### Data items
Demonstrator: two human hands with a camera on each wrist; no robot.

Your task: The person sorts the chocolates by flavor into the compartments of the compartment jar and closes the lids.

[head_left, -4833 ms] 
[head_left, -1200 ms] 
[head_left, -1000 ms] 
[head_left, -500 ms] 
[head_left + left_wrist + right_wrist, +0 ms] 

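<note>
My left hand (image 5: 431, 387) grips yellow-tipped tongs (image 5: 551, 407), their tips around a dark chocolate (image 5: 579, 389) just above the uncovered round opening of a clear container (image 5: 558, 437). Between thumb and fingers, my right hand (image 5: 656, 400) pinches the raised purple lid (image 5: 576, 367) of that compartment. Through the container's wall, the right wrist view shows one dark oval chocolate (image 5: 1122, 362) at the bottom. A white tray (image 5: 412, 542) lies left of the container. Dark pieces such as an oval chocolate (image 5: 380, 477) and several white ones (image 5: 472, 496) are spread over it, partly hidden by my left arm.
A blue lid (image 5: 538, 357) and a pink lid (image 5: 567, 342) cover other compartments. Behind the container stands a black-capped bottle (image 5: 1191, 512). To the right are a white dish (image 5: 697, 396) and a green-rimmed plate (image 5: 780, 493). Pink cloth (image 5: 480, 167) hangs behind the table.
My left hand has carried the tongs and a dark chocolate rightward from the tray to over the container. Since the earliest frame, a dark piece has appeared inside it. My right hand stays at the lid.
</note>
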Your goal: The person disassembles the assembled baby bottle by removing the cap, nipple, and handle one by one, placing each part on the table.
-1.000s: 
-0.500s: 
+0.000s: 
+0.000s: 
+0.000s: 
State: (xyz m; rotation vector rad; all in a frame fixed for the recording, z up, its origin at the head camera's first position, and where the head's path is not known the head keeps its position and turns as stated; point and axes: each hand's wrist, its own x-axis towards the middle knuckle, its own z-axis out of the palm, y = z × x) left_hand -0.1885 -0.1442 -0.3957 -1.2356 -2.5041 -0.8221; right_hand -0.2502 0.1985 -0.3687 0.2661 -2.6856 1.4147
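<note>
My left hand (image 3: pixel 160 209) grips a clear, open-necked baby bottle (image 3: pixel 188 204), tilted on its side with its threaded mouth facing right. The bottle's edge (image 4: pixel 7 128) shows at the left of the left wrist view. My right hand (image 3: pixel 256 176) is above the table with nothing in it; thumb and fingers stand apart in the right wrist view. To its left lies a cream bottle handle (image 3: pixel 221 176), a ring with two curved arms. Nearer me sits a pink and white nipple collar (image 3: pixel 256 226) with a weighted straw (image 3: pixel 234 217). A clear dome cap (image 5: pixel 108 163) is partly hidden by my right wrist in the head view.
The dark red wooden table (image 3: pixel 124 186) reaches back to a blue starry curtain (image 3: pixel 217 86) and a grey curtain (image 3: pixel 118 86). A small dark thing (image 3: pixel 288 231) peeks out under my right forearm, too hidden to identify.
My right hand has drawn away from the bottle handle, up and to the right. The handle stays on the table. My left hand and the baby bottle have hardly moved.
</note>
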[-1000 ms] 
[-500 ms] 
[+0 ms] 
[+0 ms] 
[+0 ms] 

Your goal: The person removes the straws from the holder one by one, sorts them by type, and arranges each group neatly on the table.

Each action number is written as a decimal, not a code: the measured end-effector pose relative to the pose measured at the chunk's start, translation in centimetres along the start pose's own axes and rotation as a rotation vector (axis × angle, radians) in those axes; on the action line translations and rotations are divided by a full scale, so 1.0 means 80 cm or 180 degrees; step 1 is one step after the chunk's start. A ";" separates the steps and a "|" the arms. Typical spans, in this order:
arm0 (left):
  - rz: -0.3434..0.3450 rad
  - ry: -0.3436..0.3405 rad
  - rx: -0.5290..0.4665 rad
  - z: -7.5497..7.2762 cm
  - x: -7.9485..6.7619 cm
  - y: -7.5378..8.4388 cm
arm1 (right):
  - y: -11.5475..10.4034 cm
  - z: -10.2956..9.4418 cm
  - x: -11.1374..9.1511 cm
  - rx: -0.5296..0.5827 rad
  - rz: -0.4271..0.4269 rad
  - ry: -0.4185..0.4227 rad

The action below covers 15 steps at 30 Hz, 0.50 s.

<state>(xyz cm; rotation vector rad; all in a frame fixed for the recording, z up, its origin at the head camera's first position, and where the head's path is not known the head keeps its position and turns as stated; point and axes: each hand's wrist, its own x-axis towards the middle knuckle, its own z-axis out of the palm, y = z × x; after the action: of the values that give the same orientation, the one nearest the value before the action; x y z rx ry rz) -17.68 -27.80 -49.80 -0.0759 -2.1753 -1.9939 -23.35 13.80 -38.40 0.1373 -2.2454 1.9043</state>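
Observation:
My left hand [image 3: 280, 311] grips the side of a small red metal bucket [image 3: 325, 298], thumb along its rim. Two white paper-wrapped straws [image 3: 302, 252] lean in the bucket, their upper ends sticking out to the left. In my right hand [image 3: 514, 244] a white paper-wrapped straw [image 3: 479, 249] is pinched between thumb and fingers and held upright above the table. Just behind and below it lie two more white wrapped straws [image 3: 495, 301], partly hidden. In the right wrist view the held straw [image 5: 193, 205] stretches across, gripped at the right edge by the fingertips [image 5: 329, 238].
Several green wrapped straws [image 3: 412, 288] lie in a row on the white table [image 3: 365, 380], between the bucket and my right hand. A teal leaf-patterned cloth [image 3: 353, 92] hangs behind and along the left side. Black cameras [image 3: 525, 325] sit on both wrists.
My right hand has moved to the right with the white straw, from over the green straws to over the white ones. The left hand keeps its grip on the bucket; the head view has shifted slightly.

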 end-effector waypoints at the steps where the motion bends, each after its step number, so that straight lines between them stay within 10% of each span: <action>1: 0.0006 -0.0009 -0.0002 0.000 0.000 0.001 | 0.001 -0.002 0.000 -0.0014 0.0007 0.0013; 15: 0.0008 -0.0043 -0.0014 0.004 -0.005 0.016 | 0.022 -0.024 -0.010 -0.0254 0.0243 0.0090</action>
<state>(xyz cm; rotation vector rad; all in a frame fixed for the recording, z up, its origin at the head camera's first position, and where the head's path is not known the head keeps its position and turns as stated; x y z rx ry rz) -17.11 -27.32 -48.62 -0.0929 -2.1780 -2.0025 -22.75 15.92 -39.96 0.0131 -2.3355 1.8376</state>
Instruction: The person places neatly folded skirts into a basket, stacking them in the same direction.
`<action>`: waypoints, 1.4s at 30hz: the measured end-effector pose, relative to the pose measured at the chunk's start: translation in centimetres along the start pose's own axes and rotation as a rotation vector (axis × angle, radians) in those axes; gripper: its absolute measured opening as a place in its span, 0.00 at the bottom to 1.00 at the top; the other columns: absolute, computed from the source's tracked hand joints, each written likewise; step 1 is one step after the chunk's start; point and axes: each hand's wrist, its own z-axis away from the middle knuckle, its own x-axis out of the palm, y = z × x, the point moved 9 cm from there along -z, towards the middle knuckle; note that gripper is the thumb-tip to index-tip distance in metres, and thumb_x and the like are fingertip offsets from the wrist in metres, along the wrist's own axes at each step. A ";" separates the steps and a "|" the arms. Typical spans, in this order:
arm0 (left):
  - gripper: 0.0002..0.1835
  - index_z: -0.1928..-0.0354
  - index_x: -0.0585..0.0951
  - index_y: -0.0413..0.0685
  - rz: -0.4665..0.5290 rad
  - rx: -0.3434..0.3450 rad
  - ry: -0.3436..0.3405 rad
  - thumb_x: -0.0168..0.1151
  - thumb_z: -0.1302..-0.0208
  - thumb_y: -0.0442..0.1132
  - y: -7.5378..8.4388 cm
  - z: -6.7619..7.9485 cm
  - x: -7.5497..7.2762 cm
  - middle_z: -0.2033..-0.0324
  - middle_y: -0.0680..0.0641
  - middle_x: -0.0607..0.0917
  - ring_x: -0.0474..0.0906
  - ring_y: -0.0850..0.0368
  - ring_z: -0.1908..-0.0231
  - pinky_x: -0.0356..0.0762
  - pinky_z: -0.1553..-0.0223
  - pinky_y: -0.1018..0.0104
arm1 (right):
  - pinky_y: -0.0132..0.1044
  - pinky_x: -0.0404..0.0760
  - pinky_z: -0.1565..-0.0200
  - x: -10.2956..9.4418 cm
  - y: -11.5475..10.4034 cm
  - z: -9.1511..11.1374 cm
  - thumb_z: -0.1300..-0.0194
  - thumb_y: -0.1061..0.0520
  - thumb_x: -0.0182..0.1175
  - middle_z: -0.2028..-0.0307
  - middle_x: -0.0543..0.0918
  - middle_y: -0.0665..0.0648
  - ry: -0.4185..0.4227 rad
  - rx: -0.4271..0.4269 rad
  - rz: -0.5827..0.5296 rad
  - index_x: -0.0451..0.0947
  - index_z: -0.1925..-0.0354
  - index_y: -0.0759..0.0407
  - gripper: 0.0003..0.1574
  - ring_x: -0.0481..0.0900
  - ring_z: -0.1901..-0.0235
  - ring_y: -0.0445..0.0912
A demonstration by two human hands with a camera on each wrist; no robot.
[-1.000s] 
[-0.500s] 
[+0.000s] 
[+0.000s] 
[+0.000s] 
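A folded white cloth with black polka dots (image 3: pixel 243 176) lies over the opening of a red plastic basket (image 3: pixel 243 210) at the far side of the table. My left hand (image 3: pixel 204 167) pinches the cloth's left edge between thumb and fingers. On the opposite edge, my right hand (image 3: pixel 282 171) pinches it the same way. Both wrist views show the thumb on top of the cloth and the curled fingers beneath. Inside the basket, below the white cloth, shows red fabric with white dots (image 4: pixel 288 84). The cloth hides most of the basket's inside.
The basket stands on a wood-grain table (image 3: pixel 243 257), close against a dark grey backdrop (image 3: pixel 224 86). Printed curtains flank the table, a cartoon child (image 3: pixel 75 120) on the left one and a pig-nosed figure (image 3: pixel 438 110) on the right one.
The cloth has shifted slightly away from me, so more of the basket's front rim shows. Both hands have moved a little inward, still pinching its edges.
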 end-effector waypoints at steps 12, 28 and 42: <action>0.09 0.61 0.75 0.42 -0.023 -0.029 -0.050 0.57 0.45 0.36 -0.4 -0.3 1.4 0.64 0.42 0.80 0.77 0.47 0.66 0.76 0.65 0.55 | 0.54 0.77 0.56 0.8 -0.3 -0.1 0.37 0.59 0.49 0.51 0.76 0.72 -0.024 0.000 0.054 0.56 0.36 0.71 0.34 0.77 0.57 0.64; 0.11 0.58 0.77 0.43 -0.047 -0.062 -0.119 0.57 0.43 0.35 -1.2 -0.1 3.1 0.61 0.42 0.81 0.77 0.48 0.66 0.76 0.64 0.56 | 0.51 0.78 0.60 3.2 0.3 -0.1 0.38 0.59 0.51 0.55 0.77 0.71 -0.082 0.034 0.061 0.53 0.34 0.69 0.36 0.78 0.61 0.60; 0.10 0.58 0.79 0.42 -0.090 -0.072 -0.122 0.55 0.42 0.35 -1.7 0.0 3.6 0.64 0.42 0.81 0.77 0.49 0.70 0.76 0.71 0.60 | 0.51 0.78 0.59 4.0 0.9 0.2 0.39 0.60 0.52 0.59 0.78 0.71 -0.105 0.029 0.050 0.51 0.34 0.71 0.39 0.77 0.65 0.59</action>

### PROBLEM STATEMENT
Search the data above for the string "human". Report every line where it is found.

### FINISHED TASK
Demonstrator: two human hands with a camera on each wrist; no robot.
A demonstration by two human hands with a camera on each wrist; no robot.

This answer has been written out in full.